# pedagogy.dev — full corpus

Every note on the site, concatenated. Source of truth is Markdown in src/content/notes/.

========================================================================
PILLAR: How People Learn
========================================================================

## The Spacing Effect
URL: https://pedagogy.dev/notes/spacing-effect/
Tags: memory, retention, study-design
Updated: 2026-06-15

The **spacing effect** is one of the most robust findings in the science of human
learning: information studied across spaced sessions is remembered far better than
the same amount of study packed into one session.

## The core idea

Two hours of study is not two hours of study. Four 30-minute sessions across a week
beat one 2-hour block — even though total time is identical. The *gaps* are doing
work.

The leading explanation is **retrieval difficulty**. When you return to material
after a delay, you've partially forgotten it, so pulling it back requires effort.
That effortful retrieval is precisely what strengthens the memory trace. Cramming
removes the gaps, so every "retrieval" is trivially easy — and easy retrieval
teaches the brain almost nothing.

## What it looks like in practice

- **Expanding intervals** — review after 1 day, then 3, then 7, then 21. Each
  successful recall buys a longer gap before the next one.
- **Interleaving** — mixing related topics within a session adds spacing *between*
  exposures to any single topic.
- **Desirable difficulty** — the session should feel a little hard. If recall is
  effortless, the interval was too short.

## Why it matters here

The spacing effect is the human-learning counterpart to ideas that show up in
machine learning too — see [Spaced Repetition Meets Curriculum
Learning](/notes/spaced-repetition-meets-curriculum-learning/), and the decay math
in [The Forgetting Curve](/notes/forgetting-curve/).

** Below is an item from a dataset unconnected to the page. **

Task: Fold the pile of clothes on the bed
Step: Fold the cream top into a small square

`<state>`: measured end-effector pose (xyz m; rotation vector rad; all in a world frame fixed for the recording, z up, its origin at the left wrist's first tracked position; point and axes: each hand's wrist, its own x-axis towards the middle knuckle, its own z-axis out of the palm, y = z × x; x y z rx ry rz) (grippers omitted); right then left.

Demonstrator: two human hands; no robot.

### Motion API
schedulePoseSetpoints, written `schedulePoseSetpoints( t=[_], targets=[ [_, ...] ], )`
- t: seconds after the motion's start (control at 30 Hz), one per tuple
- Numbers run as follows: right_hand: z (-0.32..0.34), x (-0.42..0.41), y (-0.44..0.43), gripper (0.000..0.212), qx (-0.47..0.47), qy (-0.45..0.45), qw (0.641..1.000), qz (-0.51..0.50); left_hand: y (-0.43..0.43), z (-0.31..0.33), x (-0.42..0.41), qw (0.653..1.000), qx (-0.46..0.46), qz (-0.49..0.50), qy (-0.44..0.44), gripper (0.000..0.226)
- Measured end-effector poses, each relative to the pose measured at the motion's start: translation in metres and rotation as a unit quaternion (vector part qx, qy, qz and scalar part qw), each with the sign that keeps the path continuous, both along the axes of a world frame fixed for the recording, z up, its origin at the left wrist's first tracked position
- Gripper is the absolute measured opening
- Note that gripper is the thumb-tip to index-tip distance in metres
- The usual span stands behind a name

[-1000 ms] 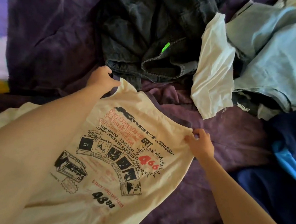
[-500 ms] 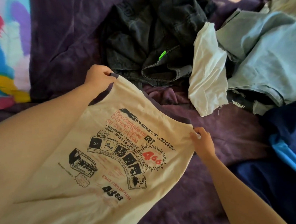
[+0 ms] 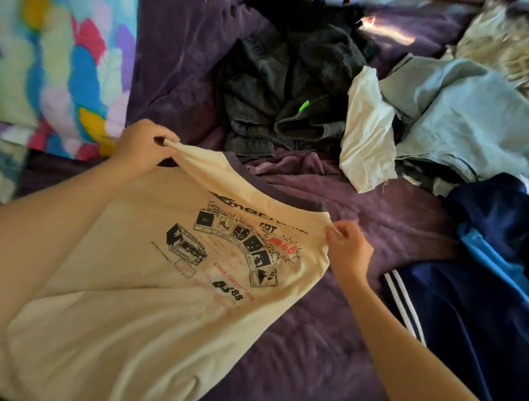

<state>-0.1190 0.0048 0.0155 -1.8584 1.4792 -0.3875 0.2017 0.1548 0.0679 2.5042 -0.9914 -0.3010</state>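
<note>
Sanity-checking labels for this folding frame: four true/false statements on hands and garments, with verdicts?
1. The left hand and right hand each pinch the cream printed T-shirt. True.
2. The T-shirt's print faces away from the camera. False: it faces the camera.
3. A navy garment with white stripes lies right of the T-shirt. True.
4. The dark denim garment is neatly folded. False: it lies crumpled.

Cream T-shirt [image 3: 150, 302]: soft matt cotton-like cloth, printed. Purple bedcover [image 3: 323, 351]: velvety plush. Dark jeans [image 3: 282, 105]: rough faded denim. Navy garment [image 3: 487, 318]: smooth, slight sheen.
</note>
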Motion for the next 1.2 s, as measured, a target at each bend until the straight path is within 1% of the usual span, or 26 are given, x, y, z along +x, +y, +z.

------------------------------------------------------------------------

## Retrieval Practice (the Testing Effect)
URL: https://pedagogy.dev/notes/retrieval-practice/
Tags: memory, active-recall, assessment
Updated: 2026-06-12

**Retrieval practice** — the testing effect — is the finding that *trying to recall*
something strengthens memory more than *re-studying* it. The test is not just a
measurement; it's a learning event.

## The classic result

Students who read a passage and then take a recall test outperform students who read
the same passage twice — on a delayed final test. The double-readers often *feel*
more confident (the material feels fluent), but fluency is a poor proxy for durable
memory. This gap between feeling and reality is why learners systematically
under-use the technique.

## Mechanism

Each successful retrieval:

1. Reconsolidates the memory along the cues you actually used to find it.
2. Creates additional retrieval routes, making future access easier.
3. Surfaces gaps immediately — you find out what you *don't* know while you can
   still fix it.

## Putting it to work

- Close the book and write down everything you remember (free recall).
- Use flashcards that force production, not recognition.
- Pair it with spacing — retrieval after a delay is the strongest combination. See
  [The Spacing Effect](/notes/spacing-effect/).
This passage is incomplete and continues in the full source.